Under the circumstances, Russia fared better than might have been expected at the Paris Peace Conference in 1856, although overall the final treaty did not please the government and certainly not Russian nationalists. The allies did withdraw from all the Russian territory they occupied, but Russia had to cede to Moldavia a strip of southern Bessarabia bordering on the Danube. Turkey retained suzerainty over Moldavia and Wallachia, and all the signatories promised to respect the territorial integrity of the Ottoman Empire and to refrain from interfering in the internal affairs of Turkey, which, in turn, agreed to establish religious and legal equality for all its subjects (including specifically all Christians). Finally, the delegates at the peace conference agreed that the Black Sea would be neutralized; that is, it would be open to merchant ships of all nations, but closed to warships.
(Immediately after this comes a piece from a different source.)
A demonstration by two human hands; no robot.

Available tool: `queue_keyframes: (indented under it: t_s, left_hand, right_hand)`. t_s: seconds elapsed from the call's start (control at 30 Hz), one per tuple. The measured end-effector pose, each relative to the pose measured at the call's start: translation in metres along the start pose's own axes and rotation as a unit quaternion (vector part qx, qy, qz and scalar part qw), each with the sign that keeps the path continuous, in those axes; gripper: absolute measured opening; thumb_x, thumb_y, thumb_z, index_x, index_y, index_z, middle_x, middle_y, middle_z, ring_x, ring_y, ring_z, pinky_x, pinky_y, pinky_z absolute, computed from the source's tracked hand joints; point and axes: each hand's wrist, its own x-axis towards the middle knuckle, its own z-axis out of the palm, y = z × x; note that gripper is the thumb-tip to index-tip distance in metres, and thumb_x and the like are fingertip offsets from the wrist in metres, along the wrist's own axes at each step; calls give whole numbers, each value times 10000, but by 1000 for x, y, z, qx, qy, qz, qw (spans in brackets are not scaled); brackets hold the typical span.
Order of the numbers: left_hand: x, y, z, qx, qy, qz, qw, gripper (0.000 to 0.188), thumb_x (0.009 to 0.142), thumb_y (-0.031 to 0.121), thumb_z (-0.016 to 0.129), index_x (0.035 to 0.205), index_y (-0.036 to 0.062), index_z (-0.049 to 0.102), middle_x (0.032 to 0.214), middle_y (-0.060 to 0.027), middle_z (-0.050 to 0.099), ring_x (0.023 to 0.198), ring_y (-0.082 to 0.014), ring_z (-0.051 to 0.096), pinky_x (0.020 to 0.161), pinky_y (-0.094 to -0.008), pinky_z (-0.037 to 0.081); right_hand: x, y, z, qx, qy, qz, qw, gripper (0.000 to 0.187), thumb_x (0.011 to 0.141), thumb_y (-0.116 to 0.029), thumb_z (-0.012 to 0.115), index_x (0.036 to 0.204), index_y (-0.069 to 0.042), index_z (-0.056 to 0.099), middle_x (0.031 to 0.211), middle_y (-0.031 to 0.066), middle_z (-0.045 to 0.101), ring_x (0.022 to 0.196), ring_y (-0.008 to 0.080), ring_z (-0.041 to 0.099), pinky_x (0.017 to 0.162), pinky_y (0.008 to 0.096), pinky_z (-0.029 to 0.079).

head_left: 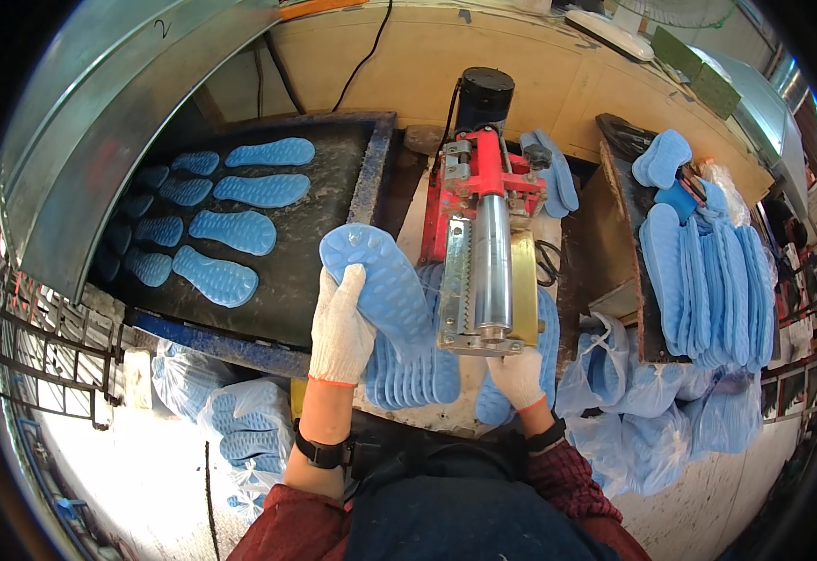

Thus, neither Russia nor Turkey would be allowed to operate its navy there, a restriction that would become a major issue over the next half century.
Tsar Nicholas, who shared much of the responsibility for the calamity of the Crimean War, was spared the humiliation of having to sign the agreements reached at Paris. He died in February 1855, leaving the task of coping with the aftermath of the war to his son, Alexander II.